Osimertinib, a third-generation, irreversible epidermal growth factor receptor-tyrosine kinase inhibitor (EGFR-TKI), potently and selectively inhibits both EGFR-TKI sensitising (EGFRm) and EGFR T790M resistance mutations, with demonstrated efficacy in EGFRm NSCLC, including CNS metastases. Osimertinib is the preferred 1L treatment in EGFRm a NSCLC, with significant improvements in progression-free survival/overall survival vs comparators; however, pts may eventually develop disease progression. ORCHARD (NCT03944772) aims to identify mechanisms of resistance to 1L osimertinib and explore novel therapeutic options by allocating pts to biomarker/non-biomarker directed cohorts based on tumour molecular profile. Trophoblast cell-surface antigen 2 (TROP2) is a transmembrane glycoprotein that is overexpressed in NSCLC. Dato-DXd is a TROP2-directed antibody conjugated to a topoisomerase I inhibitor via a tumour-selective cleavable linker that has encouraging antitumour activity in a NSCLC. A new ORCHARD cohort will evaluate osimertinib + Dato-DXd in pts without identifiable, actionable resistance mechanisms.

Trial design

In the open-label, multicentre, multidrug, biomarker-directed, Phase II platform ORCHARD study, pts with EGFRm aNSCLC with progression on 1L osimertinib are allocated to treatment.
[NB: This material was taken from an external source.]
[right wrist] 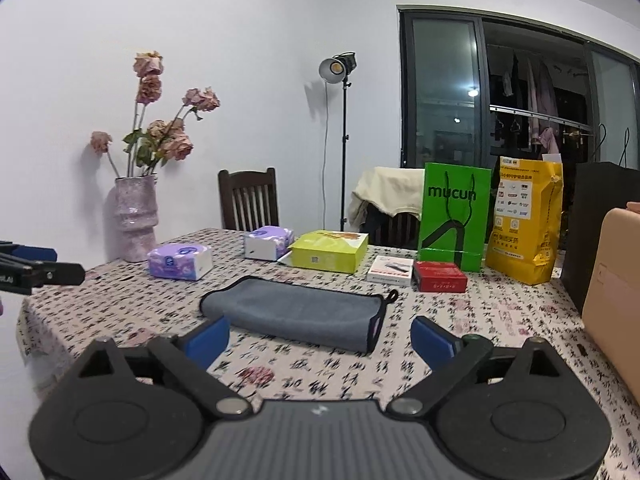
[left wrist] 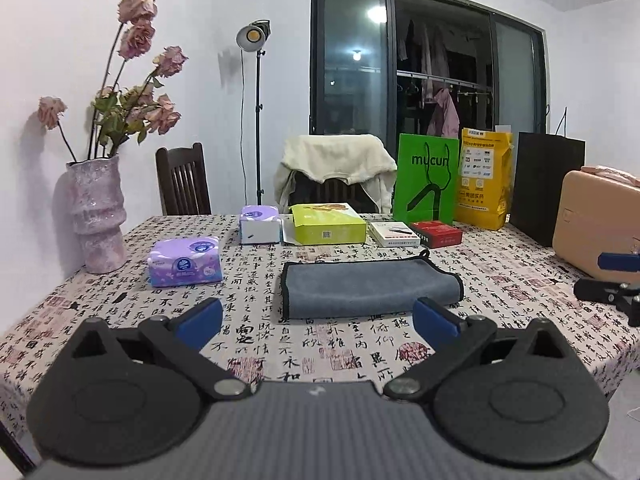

Pts without a biomarker match (ALK, RET, BRAF) may enrol to receive oral osimertinib 80 mg once daily + intravenous Dato-DXd 4 mg/kg every 3 weeks (Q3W). If no dose-limiting toxicities occur in the first 3–4 pts, pts may enrol to receive osimertinib + 6mg/kg Dato-DXd. Safety/tolerability data will inform expansion of the 4 or 6 mg/kg Dato-DXd + osimertinib cohort to ∼16 pts. Tumour assessments (RECIST 1.1) will be performed Q6W for the first 24 weeks, then Q9W until disease progression. Primary outcome: investigator-assessed confirmed objective response rate. Secondary outcomes include safety/tolerability, duration of response, and pharmacokinetics; exploratory outcomes include change in tumour burden using circulating tumour DNA in plasma, and tumour/plasma biomarker analyses and their correlation with treatment effect.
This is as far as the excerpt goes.